[linux-aws-cosmic][PATCH] UBUNTU: SAUCE: [aws] PM / hibernate: Speed up hibernation by batching requests
Kamal Mostafa
kamal at canonical.com
Thu Nov 15 22:06:28 UTC 2018
From: Aleksei Besogonov <cyberax at amazon.com>
BugLink: http://bugs.launchpad.net/bugs/1803613
Hibernate file reading and writing submits individual IO requests for
each page of the data. This normally is not a big issue, however some
cloud computing providers meter IO by the number of requests and not by
their size.
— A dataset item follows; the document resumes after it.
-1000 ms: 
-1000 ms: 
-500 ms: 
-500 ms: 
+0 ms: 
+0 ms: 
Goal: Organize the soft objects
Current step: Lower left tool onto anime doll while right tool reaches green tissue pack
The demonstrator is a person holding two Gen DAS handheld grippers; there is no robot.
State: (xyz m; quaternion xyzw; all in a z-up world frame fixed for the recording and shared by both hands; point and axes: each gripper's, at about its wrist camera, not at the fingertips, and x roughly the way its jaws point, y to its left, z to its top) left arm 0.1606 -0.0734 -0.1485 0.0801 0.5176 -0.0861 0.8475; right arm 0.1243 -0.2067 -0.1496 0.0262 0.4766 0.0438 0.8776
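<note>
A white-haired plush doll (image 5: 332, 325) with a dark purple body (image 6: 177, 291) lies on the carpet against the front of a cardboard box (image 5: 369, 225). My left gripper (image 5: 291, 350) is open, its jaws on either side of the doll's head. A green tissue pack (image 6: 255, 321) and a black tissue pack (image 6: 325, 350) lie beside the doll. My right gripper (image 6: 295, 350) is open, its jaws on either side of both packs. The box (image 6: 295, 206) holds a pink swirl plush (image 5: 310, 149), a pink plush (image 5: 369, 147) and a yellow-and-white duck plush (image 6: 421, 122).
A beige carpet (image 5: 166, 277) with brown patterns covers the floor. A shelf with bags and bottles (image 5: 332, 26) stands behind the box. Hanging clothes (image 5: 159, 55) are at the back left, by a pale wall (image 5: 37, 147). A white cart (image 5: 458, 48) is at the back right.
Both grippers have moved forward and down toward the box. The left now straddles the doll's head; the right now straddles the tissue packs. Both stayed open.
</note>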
So one 4KB request counts as much as a 256KB request
towards the IOPS quota.
With this patch we opportunistically batch the requests together,
increasing performance by 20-30%.
TODO:
- Add ability to turn off this option using kernel command line with
Kconfig for the default value.
- Test the code with error injection to simulate hardware and memory
allocation failure.
NU: Because this is specific to AWS EBS
Signed-off-by: Aleksei Besogonov <cyberax at amazon.com>
Signed-off-by: Munehisa Kamata <kamatam at amazon.com>
Signed-off-by: Anchal Agarwal <anchalag at amazon.com>
Reviewed-by: Munehisa Kamata <kamatam at amazon.com>
Reviewed-by: Eduardo Valentin <eduval at amazon.com>
CR: https://cr.amazon.com/r/8297651/
[kamal: port to v4.18 linux-aws Cosmic]
Signed-off-by: Kamal Mostafa <kamal at canonical.com>
---
kernel/power/swap.c | 235 ++++++++++++++++++++++++++++++++++++++++++++--------
1 file changed, 201 insertions(+), 34 deletions(-)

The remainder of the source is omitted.